GAN模型代写｜Assignment 2: Image-to-Image Translation
In this assignment, you will implement generative adversarial networks (GANs), and apply them to image-to-image translation tasks. This system will translate one image to another correlative image.
1.1 What’s image-to-image translation?
The Image-to-image translation is the task of taking images from one domain and translating them to another domain, so that they have the style (or characteristics) of images from another domain. For example, in the following pictures, image-to-image translation tasks are responsible for translating the semantic images to the street scene images, or translating aerial images to map images.
1.2 What will you learn from this assignment?
This assignment will walk you through the specific aerial-to-maps tasks. You can refer to the following picture for intuitive illustration.
Besides, you will train a GAN model from scratch, and you will also be asked to utilize the standard SSIM metrics for evaluation.
The goals of this assignment are as follows:
- Understand the architecture of generative adversarial networks (GANs) and how they work to generate a realistic photo.
- Understand how the Generative model and the Discriminative model competes with each other in GAN.
- Implement a GAN model, and train them with the maps-to-aerial dataset.
- Understand and utilize the SSIM metrics for evaluation.
You can work on the assignment in one of two ways: locally on your own machine, or on a virtual machine on HKU GPU Farm.
2.1 Working remotely on HKU GPU Farm (Recommended)

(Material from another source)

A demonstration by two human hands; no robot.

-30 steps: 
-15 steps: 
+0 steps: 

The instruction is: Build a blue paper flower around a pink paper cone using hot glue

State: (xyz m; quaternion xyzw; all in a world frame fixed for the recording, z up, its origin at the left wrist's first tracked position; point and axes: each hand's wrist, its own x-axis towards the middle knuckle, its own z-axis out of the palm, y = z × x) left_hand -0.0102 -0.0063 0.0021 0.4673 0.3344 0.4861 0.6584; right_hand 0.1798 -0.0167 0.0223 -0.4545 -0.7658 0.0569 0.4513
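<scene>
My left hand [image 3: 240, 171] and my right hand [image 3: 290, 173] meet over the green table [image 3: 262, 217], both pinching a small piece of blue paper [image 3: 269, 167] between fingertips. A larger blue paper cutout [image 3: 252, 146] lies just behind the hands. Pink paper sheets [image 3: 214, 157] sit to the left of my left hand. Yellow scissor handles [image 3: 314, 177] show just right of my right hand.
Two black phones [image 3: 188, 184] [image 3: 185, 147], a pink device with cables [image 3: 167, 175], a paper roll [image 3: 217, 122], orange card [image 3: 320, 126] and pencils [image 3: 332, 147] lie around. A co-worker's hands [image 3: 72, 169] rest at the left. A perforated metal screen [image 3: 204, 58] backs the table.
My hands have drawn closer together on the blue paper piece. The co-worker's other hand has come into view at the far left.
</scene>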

Note: after following these instructions, make sure you go to Working on the assignment below (i.e., you can skip the Working locally section).
As part of this course, you can use HKU GPU Farm for your assignments. We recommend you follow the quickstart provided by the official website to get familiar with HKU GPU Farm.

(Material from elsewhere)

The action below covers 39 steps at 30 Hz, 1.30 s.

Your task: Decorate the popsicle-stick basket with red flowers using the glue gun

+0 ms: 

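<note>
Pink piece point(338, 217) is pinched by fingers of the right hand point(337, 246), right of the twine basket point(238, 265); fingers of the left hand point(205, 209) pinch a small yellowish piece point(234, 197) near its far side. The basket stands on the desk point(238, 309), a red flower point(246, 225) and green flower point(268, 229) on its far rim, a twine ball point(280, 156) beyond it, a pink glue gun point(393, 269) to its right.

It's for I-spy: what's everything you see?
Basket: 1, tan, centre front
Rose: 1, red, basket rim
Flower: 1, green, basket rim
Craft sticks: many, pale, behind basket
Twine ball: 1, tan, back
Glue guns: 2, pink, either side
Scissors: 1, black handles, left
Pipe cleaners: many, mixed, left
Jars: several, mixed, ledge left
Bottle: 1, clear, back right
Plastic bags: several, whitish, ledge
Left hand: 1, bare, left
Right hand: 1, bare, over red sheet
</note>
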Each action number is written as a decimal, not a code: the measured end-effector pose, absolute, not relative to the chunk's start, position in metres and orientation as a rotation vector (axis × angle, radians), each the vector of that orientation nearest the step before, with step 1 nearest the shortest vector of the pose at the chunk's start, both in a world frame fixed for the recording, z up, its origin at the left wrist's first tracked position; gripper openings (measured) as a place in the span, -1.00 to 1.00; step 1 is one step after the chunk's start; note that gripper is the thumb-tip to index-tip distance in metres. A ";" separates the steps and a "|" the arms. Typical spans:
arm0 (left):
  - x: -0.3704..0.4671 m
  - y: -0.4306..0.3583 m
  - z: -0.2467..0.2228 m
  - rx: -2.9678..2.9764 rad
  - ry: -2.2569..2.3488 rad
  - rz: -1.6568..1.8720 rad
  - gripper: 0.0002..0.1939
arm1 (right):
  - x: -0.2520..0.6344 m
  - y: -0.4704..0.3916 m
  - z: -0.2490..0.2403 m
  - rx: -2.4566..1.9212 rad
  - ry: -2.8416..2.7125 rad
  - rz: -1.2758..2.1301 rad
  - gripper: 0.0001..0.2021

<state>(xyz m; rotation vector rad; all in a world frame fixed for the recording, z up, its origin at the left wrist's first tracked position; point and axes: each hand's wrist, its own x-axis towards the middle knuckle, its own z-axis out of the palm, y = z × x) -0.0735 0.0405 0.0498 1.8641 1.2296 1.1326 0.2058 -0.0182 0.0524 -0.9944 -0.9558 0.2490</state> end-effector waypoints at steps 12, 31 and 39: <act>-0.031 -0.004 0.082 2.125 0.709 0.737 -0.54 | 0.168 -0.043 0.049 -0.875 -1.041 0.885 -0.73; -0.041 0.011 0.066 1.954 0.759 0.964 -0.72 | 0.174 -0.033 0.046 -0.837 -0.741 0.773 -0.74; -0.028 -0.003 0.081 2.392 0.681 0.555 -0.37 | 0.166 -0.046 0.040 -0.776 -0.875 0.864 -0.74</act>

After checking the quickstart document, make sure you have gained the following skills:
- Knowing how to access the GPU Farm and use GPUs in interactive mode. We recommend using GPU support for this assignment, since your training will go much, much faster.
- Geting familar with running Jupyter Lab without starting a web browser.
- Knowing how to use tmux for unstable networks connections.
2.2 Working locally
If you have the GPU resources on your own PC/laptop. Here’s how you install the necessary dependencies:
Installing GPU drivers (Recommend if work locally) : If you choose to work locally, you are at no disadvantage for the first parts of the assignment. Still, having a GPU will be a significant advantage. If you have your own NVIDIA GPU, however, and wish to use that, that’s fine – you’ll need to install the drivers for your GPU, install CUDA, install cuDNN, and then install PyTorch. You could theoretically do the entire assignment with no GPUs, though this will make training GAN model much slower.
Installing Python 3.6+: To use python3, make sure to install version 3.6+ on your local machine.
Virtual environment: If you decide to work locally, we recommend using virtual environment via anaconda for the project. If you choose not to use a virtual environment, it is up to you to make sure that all dependencies for the code are installed globally on your machine. To set up a conda virtual environment, run the following:
conda create -n gan_env python=3.6 -y
conda activate gan_env
Install the pytorch environment following the official instructions. Here we use PyTorch 1.7.0 and CUDA 11.0. You may also switch to other version by specifying the version number.
conda install pytorch==1.7.0 torchvision==0.8.0 torchaudio==0.7.0 cudatoolkit=11.0 -c pytorch
Install other environments in the provided
pip install -r requirements.txt
3. Working on the assignment
3.1 Basis of generative models
Before starting, learning some basics of GAN is necessary. We recommend you refer to google document for a general introduction of GANs, including the overview of GAN structures, the generators and discriminators, the GAN training, and etc.
Note that some basic knowledge in this google document may appear in the final quiz.
If you are interested, please read the related papers (e.g., GAN, and pix2pix) for more details.
3.2 Task descriptions
Image-to-image translation (I2I) aims to transfer images from a source domain to a target domain while preserving the content representations. I2I has drawn increasing attention and made tremendous progress in recent years because of its wide range of applications in many computer vision and image processing problems, such as image synthesis, segmentation, style transfer, restoration, and pose estimation.